> [Recorded data]:
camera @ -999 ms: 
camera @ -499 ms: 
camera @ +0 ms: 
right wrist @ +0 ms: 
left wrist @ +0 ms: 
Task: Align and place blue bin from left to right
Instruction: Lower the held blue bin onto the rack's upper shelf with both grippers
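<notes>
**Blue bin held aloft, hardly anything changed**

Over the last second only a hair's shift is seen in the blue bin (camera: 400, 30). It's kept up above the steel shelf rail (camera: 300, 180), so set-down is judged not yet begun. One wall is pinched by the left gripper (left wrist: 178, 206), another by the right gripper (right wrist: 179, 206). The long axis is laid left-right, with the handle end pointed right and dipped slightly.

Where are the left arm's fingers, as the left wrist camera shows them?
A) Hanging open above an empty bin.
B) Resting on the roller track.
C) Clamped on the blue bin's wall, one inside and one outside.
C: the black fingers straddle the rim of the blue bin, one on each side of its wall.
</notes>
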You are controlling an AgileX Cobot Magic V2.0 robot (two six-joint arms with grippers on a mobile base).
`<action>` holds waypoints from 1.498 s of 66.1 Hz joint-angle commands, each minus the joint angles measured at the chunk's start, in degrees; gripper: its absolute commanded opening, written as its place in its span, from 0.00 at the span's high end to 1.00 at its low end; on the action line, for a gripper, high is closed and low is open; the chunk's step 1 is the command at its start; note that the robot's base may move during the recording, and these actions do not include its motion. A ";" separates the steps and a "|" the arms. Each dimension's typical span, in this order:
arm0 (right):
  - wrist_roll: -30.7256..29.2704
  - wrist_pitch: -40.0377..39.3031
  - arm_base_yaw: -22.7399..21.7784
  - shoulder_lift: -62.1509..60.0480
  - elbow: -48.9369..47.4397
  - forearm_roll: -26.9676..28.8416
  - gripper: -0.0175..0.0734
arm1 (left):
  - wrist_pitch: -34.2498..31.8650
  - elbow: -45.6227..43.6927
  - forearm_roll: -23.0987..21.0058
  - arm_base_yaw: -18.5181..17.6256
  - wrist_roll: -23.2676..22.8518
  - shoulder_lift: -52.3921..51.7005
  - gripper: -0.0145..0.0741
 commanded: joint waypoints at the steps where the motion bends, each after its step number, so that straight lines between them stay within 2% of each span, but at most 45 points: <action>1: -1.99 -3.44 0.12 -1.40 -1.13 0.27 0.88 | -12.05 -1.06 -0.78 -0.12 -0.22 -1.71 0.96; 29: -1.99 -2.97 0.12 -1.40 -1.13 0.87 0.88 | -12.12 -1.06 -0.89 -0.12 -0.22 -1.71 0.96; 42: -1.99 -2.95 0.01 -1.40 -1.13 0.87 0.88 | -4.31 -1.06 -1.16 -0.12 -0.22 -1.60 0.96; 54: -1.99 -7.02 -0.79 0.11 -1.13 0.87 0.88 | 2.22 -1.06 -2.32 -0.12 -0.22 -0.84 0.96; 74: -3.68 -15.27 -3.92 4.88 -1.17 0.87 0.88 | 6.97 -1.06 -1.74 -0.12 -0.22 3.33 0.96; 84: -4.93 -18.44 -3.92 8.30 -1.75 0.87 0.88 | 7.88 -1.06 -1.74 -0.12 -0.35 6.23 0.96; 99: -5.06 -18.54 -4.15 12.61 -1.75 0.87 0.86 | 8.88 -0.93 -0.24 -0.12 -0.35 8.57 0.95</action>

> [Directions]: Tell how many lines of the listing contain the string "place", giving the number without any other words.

> [Exercise output]: 2